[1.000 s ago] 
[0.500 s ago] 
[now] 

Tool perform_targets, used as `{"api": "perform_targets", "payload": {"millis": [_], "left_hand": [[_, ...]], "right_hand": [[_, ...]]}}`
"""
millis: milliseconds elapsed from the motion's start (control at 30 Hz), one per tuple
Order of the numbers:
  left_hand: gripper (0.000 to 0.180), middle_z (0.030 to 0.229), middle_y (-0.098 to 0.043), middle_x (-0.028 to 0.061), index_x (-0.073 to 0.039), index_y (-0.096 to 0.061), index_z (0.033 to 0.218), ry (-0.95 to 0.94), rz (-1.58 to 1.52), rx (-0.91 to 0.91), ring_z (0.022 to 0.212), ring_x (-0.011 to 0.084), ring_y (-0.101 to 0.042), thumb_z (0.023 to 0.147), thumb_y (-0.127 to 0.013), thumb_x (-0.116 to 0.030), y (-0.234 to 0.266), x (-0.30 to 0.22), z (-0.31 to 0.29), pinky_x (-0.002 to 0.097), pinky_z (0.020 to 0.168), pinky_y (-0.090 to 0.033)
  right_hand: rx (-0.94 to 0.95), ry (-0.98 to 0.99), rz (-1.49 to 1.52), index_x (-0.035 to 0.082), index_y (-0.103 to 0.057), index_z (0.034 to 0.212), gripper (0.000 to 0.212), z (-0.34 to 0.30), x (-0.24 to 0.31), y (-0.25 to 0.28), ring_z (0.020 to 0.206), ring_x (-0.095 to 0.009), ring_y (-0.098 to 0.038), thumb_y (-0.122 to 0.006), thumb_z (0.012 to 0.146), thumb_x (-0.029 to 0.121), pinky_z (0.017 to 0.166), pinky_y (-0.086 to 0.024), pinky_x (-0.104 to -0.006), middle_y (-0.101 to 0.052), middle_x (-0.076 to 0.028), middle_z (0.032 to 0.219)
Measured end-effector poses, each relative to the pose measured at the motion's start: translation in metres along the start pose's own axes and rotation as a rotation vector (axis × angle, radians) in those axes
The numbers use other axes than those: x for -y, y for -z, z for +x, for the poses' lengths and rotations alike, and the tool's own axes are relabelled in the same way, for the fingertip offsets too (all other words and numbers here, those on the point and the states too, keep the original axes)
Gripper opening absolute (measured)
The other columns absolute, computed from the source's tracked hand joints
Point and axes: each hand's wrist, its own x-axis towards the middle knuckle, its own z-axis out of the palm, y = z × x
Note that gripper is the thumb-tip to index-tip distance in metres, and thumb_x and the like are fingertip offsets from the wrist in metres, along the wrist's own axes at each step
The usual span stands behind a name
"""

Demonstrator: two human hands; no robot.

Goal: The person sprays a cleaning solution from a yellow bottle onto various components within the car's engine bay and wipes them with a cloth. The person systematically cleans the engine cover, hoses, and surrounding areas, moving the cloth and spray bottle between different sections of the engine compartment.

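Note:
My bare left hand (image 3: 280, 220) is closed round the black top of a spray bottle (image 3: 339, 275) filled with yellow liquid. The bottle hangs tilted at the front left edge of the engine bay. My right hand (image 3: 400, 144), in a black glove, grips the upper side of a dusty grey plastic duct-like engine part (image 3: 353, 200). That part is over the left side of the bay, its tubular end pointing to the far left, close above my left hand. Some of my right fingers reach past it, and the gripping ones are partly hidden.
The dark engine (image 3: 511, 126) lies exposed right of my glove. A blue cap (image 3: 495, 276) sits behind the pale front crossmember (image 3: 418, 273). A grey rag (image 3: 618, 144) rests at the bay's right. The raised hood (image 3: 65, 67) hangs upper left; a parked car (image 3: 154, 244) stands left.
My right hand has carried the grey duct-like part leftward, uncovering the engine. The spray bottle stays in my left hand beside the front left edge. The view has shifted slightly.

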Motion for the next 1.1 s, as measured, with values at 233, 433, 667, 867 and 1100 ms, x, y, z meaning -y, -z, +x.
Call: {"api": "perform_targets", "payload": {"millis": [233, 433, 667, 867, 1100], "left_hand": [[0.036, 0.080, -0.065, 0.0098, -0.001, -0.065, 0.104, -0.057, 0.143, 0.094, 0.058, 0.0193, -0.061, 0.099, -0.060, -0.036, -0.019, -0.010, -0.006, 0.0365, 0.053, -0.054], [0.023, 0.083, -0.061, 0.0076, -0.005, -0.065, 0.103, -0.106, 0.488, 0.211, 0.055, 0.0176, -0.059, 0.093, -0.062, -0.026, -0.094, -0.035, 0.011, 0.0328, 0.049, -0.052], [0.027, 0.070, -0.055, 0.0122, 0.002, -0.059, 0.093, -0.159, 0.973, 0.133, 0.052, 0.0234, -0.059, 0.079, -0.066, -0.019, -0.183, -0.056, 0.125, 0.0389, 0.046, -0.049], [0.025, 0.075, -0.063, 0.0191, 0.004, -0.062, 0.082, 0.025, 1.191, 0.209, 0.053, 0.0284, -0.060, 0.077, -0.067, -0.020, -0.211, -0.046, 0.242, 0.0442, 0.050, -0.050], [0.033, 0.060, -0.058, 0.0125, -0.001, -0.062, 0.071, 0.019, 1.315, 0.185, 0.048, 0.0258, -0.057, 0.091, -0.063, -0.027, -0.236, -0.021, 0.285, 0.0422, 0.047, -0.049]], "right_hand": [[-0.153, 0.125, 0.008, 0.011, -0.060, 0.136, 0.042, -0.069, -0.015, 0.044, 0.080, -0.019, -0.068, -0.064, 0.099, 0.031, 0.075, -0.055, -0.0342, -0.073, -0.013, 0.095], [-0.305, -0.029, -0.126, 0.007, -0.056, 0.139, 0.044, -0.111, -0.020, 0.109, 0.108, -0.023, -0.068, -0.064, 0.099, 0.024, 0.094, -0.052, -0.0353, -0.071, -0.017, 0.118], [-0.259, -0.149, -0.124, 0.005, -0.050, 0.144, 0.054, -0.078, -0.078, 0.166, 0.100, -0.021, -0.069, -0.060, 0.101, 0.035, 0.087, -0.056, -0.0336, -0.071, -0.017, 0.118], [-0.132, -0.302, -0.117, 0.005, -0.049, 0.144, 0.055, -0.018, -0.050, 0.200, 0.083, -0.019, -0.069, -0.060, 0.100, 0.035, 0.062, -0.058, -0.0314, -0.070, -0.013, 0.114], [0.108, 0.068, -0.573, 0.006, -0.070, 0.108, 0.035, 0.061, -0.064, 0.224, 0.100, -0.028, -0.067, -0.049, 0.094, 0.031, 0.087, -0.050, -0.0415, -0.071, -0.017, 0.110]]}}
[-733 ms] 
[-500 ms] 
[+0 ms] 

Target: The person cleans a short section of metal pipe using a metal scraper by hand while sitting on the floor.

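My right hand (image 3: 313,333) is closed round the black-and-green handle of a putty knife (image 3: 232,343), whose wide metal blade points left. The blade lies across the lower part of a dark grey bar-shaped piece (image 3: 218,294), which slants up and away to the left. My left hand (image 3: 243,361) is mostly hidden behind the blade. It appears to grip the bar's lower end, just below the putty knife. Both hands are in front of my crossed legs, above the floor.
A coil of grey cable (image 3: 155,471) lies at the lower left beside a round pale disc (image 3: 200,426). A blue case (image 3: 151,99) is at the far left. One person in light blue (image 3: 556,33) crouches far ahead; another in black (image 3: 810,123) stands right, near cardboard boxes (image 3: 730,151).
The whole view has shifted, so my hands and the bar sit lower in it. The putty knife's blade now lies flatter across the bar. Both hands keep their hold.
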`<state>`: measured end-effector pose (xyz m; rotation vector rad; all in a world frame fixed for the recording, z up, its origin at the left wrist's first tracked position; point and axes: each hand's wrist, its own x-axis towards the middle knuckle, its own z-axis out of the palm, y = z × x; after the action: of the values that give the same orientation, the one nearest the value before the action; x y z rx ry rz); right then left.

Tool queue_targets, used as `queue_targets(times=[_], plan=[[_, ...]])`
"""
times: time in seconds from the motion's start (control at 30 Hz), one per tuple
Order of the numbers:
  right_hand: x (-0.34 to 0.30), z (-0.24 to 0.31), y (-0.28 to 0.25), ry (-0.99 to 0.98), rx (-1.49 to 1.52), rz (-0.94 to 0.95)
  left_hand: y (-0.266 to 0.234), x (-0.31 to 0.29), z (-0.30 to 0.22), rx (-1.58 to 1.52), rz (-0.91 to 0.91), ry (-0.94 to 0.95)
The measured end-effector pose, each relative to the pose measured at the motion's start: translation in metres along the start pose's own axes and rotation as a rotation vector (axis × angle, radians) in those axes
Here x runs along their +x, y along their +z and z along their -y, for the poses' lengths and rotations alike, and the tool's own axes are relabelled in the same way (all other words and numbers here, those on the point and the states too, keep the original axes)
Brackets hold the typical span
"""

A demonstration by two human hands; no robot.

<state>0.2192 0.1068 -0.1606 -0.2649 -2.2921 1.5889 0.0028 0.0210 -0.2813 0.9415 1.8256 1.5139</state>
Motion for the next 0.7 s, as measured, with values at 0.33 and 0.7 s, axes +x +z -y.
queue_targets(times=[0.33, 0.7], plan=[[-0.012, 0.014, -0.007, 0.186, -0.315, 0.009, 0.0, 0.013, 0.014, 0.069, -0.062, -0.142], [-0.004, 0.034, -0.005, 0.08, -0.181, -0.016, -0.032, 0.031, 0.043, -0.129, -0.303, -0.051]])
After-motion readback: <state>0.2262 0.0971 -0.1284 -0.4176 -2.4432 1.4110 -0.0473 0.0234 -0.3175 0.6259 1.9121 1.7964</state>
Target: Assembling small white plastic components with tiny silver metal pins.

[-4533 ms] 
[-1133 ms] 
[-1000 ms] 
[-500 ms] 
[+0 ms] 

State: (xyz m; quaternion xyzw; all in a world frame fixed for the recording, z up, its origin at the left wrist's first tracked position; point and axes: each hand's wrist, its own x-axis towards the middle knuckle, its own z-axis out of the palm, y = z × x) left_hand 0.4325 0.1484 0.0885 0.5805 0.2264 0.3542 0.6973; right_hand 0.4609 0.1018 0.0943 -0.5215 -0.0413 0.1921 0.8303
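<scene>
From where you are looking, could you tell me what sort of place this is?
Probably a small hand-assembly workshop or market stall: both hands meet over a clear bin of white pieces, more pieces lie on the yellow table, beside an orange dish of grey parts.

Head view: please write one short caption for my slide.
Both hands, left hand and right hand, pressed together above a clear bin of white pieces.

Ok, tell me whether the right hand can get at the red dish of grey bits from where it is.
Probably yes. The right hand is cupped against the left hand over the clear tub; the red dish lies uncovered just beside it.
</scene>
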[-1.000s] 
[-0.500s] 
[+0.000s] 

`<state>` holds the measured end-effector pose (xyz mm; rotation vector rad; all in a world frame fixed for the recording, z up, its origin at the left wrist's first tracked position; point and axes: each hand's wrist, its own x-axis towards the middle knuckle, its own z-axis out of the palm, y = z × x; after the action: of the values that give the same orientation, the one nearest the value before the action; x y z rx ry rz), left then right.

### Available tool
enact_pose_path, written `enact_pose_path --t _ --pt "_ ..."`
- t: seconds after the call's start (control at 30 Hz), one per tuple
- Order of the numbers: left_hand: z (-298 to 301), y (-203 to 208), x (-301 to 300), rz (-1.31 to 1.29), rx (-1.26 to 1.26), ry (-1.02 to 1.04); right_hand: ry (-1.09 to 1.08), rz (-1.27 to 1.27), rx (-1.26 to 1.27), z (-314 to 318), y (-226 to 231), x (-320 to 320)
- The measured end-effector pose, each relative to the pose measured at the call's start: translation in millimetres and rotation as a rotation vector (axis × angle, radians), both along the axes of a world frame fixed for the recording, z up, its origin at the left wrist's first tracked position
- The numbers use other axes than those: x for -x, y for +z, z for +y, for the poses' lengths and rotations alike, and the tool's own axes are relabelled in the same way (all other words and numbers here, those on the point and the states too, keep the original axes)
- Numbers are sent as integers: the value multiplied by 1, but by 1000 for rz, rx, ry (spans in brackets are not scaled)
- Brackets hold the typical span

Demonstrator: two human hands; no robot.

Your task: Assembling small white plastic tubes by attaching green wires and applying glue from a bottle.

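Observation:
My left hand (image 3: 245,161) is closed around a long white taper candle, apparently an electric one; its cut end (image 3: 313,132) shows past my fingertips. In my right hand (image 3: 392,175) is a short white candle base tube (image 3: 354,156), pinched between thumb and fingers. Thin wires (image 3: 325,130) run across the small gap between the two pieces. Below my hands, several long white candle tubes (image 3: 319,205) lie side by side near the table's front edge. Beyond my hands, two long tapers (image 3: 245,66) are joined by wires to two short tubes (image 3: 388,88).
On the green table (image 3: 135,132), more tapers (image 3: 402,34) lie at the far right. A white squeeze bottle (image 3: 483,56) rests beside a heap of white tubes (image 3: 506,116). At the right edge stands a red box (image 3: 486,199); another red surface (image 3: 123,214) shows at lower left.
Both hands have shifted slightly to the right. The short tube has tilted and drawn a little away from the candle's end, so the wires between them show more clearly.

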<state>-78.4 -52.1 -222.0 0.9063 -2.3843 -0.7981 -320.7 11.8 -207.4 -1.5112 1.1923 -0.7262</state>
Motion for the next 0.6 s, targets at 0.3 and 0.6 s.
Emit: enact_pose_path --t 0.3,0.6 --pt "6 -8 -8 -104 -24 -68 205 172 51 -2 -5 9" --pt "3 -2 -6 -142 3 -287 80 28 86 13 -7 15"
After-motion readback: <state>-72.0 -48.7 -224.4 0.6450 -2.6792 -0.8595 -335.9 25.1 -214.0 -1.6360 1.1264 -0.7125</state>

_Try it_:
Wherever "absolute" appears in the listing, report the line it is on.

_Solution to this problem_:
Gripper opening absolute (measured)
The other columns absolute, computed from the source's tracked hand joints

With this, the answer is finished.